Imke Marks, experta en mascotas: «En primavera, una piel sana es la primera protección frente a los parásitos»
El aumento de las temperaturas en primavera y verano reactivan la proliferación de pulgas, garrapatas y otros insectos que amenazan a los animales de compañía.
Imke Marks, experta en nutracéutica animal, advierte que la prevención no debe ser una medida estacional, sino un hábito integral. Mantener una piel fuerte y un sistema inmunitario equilibrado constituye la mejor defensa antes de que aparezcan los primeros síntomas.
Salud dermatológica: el pilar para proteger a las mascotas durante la primavera
Muchos propietarios asocian el riesgo de parásitos exclusivamente a los meses de verano. Sin embargo, la actividad de estos organismos comienza mucho antes, coincidiendo con el cambio de rutinas y los paseos más largos en zonas verdes.
Por ello, la prevención es importante. No basta con reaccionar ante una infestación, sino que los expertos recomiendan un enfoque proactivo que combine higiene, protección externa y refuerzo desde el interior del organismo
Imke Marks, fundadora de la marca española Mooiza, subraya que una piel sana actúa como el primer «escudo invisible» frente a las agresiones del entorno.
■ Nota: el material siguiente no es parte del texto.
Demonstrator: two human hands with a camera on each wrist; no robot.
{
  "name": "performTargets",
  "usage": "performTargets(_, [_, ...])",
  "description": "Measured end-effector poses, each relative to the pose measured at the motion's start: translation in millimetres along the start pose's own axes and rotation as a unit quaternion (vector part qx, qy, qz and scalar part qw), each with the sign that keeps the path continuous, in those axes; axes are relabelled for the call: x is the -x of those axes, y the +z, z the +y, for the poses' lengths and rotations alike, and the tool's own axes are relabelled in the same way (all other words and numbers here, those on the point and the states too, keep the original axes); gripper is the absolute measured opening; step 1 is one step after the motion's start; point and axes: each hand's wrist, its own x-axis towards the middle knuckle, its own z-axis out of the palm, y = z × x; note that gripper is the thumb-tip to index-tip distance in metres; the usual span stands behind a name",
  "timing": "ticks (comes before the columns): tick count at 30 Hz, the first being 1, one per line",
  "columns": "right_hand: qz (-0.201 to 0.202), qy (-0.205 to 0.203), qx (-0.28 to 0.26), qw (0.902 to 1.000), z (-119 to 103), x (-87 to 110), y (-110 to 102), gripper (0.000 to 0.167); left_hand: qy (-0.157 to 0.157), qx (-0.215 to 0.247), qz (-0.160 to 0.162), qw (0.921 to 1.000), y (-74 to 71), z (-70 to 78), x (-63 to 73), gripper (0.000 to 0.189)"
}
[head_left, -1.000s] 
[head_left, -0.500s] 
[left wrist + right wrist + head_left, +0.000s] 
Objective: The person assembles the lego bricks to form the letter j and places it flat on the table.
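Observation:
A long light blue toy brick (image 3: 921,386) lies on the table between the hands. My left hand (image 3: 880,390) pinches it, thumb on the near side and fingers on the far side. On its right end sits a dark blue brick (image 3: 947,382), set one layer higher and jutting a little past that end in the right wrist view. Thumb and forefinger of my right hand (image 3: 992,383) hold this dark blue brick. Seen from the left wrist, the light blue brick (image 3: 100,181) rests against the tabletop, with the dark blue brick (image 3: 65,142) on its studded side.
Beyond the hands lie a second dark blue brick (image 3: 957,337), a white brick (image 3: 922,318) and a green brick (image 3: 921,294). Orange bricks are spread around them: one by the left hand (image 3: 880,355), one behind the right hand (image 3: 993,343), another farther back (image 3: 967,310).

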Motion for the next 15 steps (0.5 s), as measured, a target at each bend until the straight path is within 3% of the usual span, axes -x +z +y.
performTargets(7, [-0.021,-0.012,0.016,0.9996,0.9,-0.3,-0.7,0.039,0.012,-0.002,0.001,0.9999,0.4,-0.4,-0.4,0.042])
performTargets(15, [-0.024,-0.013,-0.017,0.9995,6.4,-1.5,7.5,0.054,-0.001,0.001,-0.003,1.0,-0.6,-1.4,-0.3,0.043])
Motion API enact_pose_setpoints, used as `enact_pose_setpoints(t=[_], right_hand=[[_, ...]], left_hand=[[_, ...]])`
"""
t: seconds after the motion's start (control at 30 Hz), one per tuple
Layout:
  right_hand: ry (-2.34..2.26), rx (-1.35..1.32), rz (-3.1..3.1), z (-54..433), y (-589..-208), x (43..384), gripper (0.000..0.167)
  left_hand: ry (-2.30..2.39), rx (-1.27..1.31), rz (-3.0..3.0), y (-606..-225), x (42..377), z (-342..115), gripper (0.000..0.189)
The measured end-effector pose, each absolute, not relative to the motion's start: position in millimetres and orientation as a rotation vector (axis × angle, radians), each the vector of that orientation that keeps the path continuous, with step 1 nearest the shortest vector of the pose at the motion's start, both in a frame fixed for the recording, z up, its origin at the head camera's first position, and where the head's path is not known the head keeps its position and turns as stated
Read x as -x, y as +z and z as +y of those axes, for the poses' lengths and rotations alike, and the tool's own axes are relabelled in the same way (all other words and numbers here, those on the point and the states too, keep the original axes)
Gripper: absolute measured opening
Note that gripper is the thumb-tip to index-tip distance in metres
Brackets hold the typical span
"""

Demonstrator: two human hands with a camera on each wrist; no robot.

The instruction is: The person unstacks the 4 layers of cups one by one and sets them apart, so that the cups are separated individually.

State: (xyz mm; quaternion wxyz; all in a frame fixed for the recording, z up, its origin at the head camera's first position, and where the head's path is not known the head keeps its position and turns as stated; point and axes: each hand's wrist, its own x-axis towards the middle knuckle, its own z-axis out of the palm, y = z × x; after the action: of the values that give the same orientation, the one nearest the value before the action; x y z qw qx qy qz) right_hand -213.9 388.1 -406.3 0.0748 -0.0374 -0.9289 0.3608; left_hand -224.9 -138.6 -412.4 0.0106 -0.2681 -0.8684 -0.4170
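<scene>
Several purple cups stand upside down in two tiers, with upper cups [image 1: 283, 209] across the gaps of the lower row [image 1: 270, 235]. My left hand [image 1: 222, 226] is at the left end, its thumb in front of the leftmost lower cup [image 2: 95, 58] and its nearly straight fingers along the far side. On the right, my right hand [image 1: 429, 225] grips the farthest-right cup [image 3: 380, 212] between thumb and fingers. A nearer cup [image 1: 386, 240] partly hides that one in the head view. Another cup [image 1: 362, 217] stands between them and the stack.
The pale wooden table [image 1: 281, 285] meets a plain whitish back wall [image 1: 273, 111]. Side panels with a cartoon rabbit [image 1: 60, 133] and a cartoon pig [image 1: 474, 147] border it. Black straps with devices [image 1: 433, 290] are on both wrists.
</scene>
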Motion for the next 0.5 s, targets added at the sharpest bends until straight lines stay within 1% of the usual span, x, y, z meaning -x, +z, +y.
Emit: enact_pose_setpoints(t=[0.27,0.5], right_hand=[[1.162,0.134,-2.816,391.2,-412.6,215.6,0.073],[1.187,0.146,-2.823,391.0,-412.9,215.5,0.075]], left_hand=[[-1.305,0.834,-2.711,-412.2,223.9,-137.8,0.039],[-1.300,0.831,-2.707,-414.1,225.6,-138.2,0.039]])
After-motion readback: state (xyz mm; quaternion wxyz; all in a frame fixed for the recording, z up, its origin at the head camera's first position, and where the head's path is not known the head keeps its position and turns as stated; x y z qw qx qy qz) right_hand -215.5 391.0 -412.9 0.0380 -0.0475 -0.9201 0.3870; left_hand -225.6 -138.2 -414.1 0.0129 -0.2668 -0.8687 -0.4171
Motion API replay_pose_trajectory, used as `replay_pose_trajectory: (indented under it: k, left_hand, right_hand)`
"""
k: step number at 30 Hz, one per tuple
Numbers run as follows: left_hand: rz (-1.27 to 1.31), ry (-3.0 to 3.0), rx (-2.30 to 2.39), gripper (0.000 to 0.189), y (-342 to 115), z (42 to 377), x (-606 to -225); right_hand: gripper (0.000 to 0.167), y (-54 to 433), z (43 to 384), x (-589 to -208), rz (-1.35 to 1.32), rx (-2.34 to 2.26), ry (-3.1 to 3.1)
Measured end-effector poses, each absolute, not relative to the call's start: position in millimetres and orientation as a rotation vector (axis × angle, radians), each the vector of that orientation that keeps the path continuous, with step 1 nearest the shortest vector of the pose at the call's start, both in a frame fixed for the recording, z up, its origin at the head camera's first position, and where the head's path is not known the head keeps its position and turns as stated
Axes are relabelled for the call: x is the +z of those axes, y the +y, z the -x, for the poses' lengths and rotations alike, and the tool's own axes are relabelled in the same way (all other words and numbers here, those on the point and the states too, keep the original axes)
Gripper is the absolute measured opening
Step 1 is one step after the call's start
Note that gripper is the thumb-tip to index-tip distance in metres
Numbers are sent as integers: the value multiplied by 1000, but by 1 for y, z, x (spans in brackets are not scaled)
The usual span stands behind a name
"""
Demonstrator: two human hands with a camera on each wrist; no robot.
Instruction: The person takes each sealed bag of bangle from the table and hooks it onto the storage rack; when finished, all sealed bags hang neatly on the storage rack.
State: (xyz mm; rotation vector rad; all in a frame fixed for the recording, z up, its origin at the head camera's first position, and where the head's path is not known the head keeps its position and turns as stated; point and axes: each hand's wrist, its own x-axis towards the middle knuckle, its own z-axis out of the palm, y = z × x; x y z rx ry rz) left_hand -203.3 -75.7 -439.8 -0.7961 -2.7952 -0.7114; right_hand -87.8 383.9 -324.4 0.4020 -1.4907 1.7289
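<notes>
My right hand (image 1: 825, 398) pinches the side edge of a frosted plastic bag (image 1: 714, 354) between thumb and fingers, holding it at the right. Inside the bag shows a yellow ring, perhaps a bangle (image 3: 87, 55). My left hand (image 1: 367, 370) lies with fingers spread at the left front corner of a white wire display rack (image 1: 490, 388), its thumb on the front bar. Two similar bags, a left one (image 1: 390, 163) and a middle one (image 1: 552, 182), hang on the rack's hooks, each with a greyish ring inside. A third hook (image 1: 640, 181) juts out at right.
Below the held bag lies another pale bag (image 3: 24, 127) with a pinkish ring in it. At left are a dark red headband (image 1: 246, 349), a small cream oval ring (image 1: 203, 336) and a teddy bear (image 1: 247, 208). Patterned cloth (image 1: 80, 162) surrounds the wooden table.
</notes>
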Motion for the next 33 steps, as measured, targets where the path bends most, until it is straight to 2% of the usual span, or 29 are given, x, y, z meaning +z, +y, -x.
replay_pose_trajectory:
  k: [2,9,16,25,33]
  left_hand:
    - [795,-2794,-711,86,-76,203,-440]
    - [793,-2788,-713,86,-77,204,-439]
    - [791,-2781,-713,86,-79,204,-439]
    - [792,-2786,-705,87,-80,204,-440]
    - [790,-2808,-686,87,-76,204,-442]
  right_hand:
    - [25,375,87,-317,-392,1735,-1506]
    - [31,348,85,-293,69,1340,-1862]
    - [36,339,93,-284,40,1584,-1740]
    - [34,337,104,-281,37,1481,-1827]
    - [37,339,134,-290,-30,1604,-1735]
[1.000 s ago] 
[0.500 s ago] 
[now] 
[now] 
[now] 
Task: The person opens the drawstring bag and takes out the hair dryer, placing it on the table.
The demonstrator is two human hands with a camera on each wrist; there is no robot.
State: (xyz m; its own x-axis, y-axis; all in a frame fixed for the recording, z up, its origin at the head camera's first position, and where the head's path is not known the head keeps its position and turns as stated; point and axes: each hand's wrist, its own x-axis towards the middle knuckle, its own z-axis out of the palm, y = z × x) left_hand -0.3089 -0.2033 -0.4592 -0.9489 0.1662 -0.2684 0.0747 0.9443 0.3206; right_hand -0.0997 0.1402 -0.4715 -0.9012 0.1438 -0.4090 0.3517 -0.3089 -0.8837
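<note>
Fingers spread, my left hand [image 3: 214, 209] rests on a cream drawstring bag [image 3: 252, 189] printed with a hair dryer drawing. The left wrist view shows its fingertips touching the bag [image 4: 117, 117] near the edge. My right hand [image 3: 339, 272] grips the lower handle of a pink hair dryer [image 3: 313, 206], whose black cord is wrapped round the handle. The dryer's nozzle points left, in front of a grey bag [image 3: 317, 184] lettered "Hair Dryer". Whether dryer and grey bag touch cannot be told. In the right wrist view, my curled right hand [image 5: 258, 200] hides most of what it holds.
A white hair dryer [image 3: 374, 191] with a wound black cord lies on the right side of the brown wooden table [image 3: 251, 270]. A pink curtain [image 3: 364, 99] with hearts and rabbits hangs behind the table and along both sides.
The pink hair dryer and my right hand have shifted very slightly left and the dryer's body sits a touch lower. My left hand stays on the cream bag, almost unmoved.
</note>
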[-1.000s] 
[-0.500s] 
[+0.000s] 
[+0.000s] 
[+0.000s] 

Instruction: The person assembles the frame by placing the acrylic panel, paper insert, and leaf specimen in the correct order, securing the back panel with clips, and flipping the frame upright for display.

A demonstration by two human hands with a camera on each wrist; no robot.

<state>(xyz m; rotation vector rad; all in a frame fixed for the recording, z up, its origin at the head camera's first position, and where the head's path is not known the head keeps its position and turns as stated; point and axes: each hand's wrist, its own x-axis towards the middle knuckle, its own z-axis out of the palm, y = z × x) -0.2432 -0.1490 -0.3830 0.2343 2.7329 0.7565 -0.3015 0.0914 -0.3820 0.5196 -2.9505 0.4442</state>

Durante la primavera, las mascotas atraviesan el proceso de muda de pelo, una etapa en la que la piel se vuelve especialmente sensible. Si la barrera cutánea se debilita, los parásitos encuentran una vía de entrada mucho más sencilla.
Por esa razón, el cuidado dermatológico diario es determinante para evitar complicaciones que afecten no solo al animal, sino a toda la familia.
Cómo reforzar la barrera cutánea de mi mascota frente a pulgas y garrapatas
La higiene constituye la primera línea de defensa. El cepillado frecuente es esencial, ya que ayuda a eliminar el pelo muerto y posibles agentes externos adheridos tras los paseos.
En cuanto al baño, los especialistas aconsejan realizarlo solo cuando sea necesario (habitualmente cada 3 o 4 semanas) y siempre utilizando productos que respeten el pH de la piel para no debilitarla.
Además del cuidado directo sobre el animal, el control del entorno es vital. Los parásitos como las pulgas no viven exclusivamente sobre el perro. Sus huevos y larvas suelen alojarse en camas, mantas y zonas de descanso.
Por este motivo, la desinfección regular de estos espacios minimiza el riesgo de infestación. Desde el punto de vista nutricional, el aporte de ácidos grasos esenciales resulta fundamental. Ingredientes como el aceite de pescado y el de borraja, ricos en Omega-3 y Omega-6, ayudan a mantener la hidratación y la integridad de la piel.
Según Marks, cuando la barrera cutánea está fuerte, el pelo crece con mayor calidad, densidad y brillo, dificultando la acción de los agentes externos.
El papel de la nutrición y la microbiota en la prevención de parásitos en los animales de compañía
La salud interna refleja directamente el estado externo del animal. Las variaciones en la actividad física y la dieta durante esta época pueden alterar el equilibrio digestivo.
Una microbiota equilibrada es esencial para fortalecer el sistema inmunológico, permitiendo que el organismo responda con mayor eficacia frente a las amenazas externas.
El uso de prebióticos y probióticos ayuda a equilibrar el intestino y mejorar el bienestar general. La combinación de minerales y hierbas fermentadas potencia las defensas naturales, creando un terreno menos favorable para el desarrollo de problemas derivados de parásitos u otros patógenos.
No obstante, Imke Marks advierte que el rascado excesivo no siempre indica la presencia de parásitos. Si una mascota está correctamente protegida de forma externa pero muestra molestias cutáneas, las causas pueden ser diversas: desde alergias al polen e intolerancias alimentarias hasta dermatitis o estrés.
En estos casos, resulta imprescindible acudir al veterinario para realizar un diagnóstico preciso y asegurar que la salud del animal esté bajo control.